This view is famously expressed in Bertrand Russell’s remark: “as soon as definite knowledge concerning any subject becomes possible, this subject ceases to be called philosophy, and becomes a separate science.”4 Historically, this has some plausibility. Physics, biology, economics, psychology, and linguistics all began as branches of philosophy. Over time, they developed empirical tools and methodological norms that allowed their questions to be answered with greater clarity and reliability. David Chalmers refers to this process as “disciplinary speciation,” in which new fields “spring forth from philosophy.”5 On this view, philosophy is not failing to settle questions; it is simply shedding the ones it has successfully answered.
What makes the Spin-Off Theory attractive is that it explains both philosophy’s historical importance and its apparent lack of convergence. Unfortunately, I don’t find this theory very plausible.
To begin with, philosophy doesn’t deserve credit for the questions solved by modern science, and scientists have not solved what are genuinely philosophical problems. Psychology has illuminated many aspects of human cognition and behavior, but it has not resolved the mind-body problem. Linguistics provides sophisticated tools for describing language, but it hasn’t answered the hardest questions about meaning.6 The most enduring philosophical questions—about consciousness, free will, moral obligation, political legitimacy, and the nature of truth—remain as contested as ever. These are not simply unanswered; they show no signs of migrating to disciplines where empirical tools might apply. And perhaps they never will. These may not be the kinds of questions science is equipped to answer at all.
To see why this is so, it helps to look more closely at what distinguishes scientific inquiry from philosophical inquiry. In The Knowledge Machine, Michael Strevens argues that the power of modern science lies in a radical methodological restriction he calls “the iron rule of explanation.” This rule directs scientists to resolve their disputes solely by appealing to empirical testing. It is “a prohibition on any form of persuasion, however well founded, however objective, that is not based on empirical testing.” Even the most elegant argument, the most plausible intuition, or the most rigorous conceptual analysis counts for nothing in science unless it can be grounded in observed fact.
For Strevens, this methodological restriction is what gave science its unparalleled explanatory power. Unlike earlier forms of “natural philosophy,” modern science is not grounded in metaphysics, rhetoric, or philosophical reflection. Its distinctive success comes from its procedural consensus: everyone agrees on what counts as evidence and what methods are legitimate. In the game of science, the only winning move is empirical. That is what makes it cumulative, self-correcting, and remarkably successful at generating knowledge about the natural world.

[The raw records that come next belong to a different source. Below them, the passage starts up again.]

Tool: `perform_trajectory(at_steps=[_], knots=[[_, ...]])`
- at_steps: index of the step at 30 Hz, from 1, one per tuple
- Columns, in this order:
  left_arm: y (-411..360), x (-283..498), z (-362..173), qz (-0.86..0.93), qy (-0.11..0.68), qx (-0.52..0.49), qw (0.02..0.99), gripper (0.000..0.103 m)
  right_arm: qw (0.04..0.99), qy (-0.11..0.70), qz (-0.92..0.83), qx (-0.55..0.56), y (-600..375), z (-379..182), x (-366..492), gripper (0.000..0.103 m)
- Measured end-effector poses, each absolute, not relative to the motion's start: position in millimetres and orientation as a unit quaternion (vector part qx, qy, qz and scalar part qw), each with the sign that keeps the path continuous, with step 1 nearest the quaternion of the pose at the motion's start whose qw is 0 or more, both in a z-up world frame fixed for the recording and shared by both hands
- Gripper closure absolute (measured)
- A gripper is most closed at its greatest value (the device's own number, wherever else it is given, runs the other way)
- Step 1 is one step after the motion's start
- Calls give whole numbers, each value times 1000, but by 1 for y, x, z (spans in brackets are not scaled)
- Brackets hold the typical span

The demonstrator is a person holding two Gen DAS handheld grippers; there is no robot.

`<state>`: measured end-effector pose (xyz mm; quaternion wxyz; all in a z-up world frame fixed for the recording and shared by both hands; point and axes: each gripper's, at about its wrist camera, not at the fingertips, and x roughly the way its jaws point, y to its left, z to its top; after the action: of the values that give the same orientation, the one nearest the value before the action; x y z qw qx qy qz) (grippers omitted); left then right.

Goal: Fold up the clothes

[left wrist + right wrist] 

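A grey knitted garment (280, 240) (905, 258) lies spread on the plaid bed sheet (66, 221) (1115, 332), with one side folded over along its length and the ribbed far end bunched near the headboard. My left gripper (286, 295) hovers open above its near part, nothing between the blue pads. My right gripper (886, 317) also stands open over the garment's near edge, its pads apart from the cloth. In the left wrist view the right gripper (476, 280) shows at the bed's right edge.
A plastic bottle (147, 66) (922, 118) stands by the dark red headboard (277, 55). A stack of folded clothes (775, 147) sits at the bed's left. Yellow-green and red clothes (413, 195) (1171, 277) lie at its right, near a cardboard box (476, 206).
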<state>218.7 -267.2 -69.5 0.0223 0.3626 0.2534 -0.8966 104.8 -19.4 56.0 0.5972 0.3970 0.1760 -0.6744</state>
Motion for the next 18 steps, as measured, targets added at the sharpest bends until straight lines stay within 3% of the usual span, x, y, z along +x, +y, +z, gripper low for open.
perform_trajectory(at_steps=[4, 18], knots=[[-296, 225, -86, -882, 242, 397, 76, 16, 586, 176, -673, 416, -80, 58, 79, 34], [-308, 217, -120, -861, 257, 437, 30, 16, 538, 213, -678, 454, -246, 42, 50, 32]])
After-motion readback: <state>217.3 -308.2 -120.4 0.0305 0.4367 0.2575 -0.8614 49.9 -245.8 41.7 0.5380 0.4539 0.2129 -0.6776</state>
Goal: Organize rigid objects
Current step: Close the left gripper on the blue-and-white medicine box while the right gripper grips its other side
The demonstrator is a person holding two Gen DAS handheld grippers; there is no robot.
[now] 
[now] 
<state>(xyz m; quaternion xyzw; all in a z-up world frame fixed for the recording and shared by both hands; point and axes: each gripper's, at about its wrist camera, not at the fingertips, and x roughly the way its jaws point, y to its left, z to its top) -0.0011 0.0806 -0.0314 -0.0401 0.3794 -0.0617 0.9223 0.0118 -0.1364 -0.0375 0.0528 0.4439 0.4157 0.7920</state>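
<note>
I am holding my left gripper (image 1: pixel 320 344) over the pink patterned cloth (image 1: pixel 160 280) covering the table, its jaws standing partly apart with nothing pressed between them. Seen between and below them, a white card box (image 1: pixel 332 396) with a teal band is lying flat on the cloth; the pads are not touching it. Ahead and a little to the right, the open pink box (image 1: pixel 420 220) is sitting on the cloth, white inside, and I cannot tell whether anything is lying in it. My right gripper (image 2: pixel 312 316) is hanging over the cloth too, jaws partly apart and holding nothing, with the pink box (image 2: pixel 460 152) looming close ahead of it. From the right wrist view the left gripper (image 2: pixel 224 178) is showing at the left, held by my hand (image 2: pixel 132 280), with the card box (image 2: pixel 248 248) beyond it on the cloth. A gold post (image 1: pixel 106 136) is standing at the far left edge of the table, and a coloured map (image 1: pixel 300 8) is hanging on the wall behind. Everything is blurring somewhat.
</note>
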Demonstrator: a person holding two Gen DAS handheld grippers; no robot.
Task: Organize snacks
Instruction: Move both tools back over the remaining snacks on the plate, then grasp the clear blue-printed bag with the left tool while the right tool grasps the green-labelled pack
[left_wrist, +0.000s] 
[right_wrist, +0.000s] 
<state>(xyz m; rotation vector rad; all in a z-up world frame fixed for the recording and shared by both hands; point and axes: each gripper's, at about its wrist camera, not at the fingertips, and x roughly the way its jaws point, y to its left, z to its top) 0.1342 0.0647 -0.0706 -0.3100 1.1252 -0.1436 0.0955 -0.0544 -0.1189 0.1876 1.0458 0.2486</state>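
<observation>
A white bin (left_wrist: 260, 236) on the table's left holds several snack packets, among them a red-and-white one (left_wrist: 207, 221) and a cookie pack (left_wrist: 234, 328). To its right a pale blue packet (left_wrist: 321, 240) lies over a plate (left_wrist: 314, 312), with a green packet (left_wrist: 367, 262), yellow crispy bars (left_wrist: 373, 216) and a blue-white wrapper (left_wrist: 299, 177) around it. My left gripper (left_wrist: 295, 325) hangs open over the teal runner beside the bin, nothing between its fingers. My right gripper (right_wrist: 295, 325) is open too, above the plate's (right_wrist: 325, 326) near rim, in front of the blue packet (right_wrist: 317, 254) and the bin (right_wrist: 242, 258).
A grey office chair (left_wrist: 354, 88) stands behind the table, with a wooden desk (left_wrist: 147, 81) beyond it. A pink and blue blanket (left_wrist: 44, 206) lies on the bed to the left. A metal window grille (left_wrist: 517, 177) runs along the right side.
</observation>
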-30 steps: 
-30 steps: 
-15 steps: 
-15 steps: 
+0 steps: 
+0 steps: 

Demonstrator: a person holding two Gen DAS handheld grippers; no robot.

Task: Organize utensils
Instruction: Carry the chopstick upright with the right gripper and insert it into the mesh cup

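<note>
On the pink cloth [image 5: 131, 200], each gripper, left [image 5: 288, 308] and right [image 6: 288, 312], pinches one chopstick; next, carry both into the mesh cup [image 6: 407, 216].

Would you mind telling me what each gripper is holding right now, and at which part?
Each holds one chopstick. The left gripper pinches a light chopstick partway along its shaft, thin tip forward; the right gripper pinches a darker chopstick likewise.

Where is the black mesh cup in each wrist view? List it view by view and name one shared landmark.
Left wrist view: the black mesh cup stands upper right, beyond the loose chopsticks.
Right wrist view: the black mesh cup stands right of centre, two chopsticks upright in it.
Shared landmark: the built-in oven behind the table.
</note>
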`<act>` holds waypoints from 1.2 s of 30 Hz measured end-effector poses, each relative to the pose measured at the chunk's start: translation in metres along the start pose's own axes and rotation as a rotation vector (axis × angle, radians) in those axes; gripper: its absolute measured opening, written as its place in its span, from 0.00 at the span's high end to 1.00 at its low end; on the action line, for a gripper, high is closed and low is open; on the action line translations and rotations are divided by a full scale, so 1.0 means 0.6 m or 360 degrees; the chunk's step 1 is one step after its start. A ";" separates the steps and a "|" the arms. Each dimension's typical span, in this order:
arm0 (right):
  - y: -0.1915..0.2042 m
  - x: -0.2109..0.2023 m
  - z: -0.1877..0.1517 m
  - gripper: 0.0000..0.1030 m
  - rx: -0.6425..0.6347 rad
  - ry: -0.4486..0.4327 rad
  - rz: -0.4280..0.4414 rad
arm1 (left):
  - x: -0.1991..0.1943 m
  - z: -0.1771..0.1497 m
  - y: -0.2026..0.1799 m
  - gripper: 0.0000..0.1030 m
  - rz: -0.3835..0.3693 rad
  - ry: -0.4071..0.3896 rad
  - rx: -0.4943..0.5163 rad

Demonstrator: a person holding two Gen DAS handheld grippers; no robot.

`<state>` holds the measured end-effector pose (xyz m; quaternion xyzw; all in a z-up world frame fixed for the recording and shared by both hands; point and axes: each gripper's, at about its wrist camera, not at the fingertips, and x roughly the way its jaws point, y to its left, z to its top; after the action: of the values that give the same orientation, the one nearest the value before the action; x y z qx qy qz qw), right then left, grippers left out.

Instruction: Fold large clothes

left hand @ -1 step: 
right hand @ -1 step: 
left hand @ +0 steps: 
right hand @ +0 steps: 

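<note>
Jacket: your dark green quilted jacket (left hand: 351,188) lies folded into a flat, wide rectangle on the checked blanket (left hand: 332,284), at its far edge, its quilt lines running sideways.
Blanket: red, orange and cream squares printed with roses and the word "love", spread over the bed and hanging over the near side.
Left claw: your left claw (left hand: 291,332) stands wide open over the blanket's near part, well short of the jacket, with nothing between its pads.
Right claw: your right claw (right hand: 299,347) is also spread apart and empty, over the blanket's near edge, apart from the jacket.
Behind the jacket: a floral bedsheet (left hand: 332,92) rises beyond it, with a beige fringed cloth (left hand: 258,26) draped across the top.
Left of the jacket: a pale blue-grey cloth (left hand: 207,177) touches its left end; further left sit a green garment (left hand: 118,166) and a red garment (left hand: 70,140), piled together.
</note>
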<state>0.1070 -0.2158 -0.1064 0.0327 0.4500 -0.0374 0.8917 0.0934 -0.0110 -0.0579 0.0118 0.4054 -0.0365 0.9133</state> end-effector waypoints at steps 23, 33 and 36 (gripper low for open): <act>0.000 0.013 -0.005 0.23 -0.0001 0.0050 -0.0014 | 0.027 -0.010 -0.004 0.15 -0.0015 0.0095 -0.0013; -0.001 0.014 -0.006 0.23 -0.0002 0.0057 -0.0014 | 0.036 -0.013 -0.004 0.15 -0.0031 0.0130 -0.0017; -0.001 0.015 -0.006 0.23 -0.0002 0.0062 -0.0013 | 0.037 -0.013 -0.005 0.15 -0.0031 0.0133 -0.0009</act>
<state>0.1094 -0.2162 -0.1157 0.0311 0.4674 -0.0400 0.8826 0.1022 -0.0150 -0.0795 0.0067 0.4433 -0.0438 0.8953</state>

But that same iron rule is precisely what philosophy lacks. Philosophers do not share a fixed set of methods, nor do they agree on what counts as legitimate evidence. They appeal to intuitions, counterexamples, conceptual distinctions, empirical studies, formal models, moral principles, and more, depending on the question and the school of thought. There is no shared foundation, no single procedure for adjudicating disputes. That is not necessarily a flaw. But it explains why genuinely philosophical questions do not migrate into the sciences: they do not meet the evidential criteria that would make them scientifically tractable.
As Strevens puts it, the natural philosophy of old failed to generate the kind of procedural consensus that now defines scientific inquiry. Philosophy did not become science by growing more refined. It had to be replaced. The scientific revolution succeeded not because it continued philosophical methods, but because it rejected them. Newton succeeded where Aristotle failed not by offering deeper metaphysical insights, but by replacing philosophical reasoning with empirical precision. This was not a continuation of philosophy—it was a break from it.
The Too Difficult Theory
A second explanation for philosophy’s lack of resolution is what I’ll call the Too Difficult Theory. Unlike the Spin-Off Theory, which holds that philosophical questions are eventually answered and passed off to the sciences, this view claims that some philosophical problems have answers, but we are incapable of grasping them. The obstacle is not the absence of evidence or method, but the limitations of the human mind.
Peter van Inwagen expresses a version of this view when he suggests that the persistent disagreement among philosophers may indicate that some of the “big questions” are unsolvable, at least by creatures like us. As he puts it,
If we are unable to provide satisfactory answers to questions like, ‘Why is there anything at all?’ and ‘Why should there be rational beings?’ and ‘How is the apparent motion of time related to reality?’… well, why should that astonish us? What reason have we, what reason could we possibly have, for thinking that our intellectual abilities are equal to the task of answering these questions?7
Colin McGinn also develops a version of this idea.8 He argues that certain aspects of consciousness are permanently beyond our understanding because of structural limits in the human mind. Likewise, Bertrand Russell suggests that many philosophical issues are simply “insoluble by the human intellect.” Just as a dog cannot learn calculus, there may be truths that we cannot grasp, no matter how hard we try.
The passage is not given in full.